Michael Saylor published a 100-point essay on July 18, 2026 rejecting BIP 110, a proposed temporary softfork that would restrict certain non-payment data in Bitcoin transactions. He argued the activation rules and content could let a subset of participants reshape transaction validity and risk a network split.
BIP 110, titled Reduced Data Temporary Softfork, reached Complete status on June 25, 2026. The authors recommend adoption and describe a deployment that would last about one year and add seven consensus restrictions aimed at limiting data embedded in transactions. The proposal includes an 83-byte limit on OP_RETURN outputs, a 256-byte cap on many pushed payloads and witness items, a ban on spending undefined witness and Tapleaf versions, a prohibition on the Taproot annex, a 257-byte cap on Taproot control blocks, and the rejection of certain Tapscript opcodes and branches. Existing unspent outputs created before activation would be grandfathered, though some pre-signed transaction workflows could still be affected and may require users to move funds before activation.
BIP 110 sets a 55% miner-signaling threshold for lock-in, removes the usual timeout and FAILED state used in the BIP 9 process, and adds a mandatory-signaling period ahead of a guaranteed lock-in. Saylor wrote that using a lower miner threshold increases the risk of a chain split because miners are only one group among holders, exchanges, wallet providers and custodians whose acceptance is needed for the network to follow one set of rules. He also warned that mandatory signaling changes what nonparticipation means for node operators during deployment windows.

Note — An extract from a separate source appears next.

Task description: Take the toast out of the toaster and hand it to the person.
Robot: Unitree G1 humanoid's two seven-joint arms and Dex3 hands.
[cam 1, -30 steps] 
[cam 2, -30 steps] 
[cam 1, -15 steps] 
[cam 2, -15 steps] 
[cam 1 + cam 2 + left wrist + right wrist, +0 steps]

Saylor raised questions about the fee market and long-term security if BIP 110 suppresses a category of transactions. As block subsidy continues to halve, transaction fees make up a larger share of miner revenue; he noted the proposal does not model how restricting one type of demand might change total fee dynamics or miner incentives. He pointed to existing relay and mining policy tools that node operators and miners can configure to limit unwanted transaction types without altering consensus rules. He also noted the proposal cannot fully prevent data embedding, since users could split or disguise data within permitted transaction structures.
Saylor labeled the proposal a “Bitcoin Iatrogenic Proposal,” writing that making transaction validity depend on judgments about acceptable use could open the door to future restrictions on privacy tools, stablecoin settlement or other applications. He framed his essay as a critique of the proposal rather than of its authors and reiterated support for affordable node operation and low-cost payments.
On X, Saylor’s post had more than 1,500 likes, over 320 reposts and roughly 339 replies as of 3 p.m. EDT on July 18. A sample of about 50 to 60 recent replies showed an estimated 60 to 70% pushed back on his essay, with critics questioning whether he runs a node and some suggesting he used AI to draft the piece. Supporters of BIP 110 said the plan responds to rising node costs and non-payment data use cases; a smaller share of replies backed Saylor’s neutrality concerns. Debate among developers, miners and node operators over BIP 110’s technical details and activation path continues.